Crucially, these savings won’t translate to fatter margins. Instead, ServiceNow will redirect funds toward hiring more sales and engineering staff to support customer demand for its AI products, including its pending acquisition of AI assistant builder Moveworks. Mastantuono emphasized ongoing "investment for growth to meet demand for AI transformation," suggesting a strategic workforce reshuffle rather than pure cost-cutting.

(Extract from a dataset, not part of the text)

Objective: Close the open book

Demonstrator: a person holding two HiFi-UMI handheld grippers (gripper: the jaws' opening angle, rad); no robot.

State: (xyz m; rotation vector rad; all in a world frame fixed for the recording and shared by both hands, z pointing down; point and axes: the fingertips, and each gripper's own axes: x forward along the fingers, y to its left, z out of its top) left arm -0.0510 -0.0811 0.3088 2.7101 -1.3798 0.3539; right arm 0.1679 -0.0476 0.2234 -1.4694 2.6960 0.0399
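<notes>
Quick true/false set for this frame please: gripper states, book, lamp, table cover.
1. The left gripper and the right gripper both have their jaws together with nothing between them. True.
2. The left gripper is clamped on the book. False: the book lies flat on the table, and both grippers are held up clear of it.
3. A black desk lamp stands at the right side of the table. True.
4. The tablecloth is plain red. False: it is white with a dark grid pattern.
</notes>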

This mirrors moves by other SaaS giants:
- Salesforce CEO Marc Benioff recently stated AI handles 30-50% of tasks internally, urging staff to focus on "higher-value work."
- Workday cut 8.5% of its workforce (1,750 jobs) in February, with CEO Carl Eschenbach citing AI-driven restructuring to "align resources with customers’ evolving needs."

The Productivity Paradox

While executives tout AI’s potential, studies reveal complexities:
- AI agents still fail at ~70% of office tasks according to industry data
- Coding assistants often make developers slower despite perceived efficiency gains
- Call center AI tools frequently struggle with contextual understanding

ServiceNow’s pivot highlights a delicate balancing act: harvesting AI efficiency gains while reinvesting in human capital for strategic growth. As Mastantuono noted, the savings enable "prudent expense management" amid potential headwinds, including the Moveworks acquisition. For technical leaders, this signals that enterprise AI’s real value lies not just in automating tasks, but in funding the talent required to harness its next wave.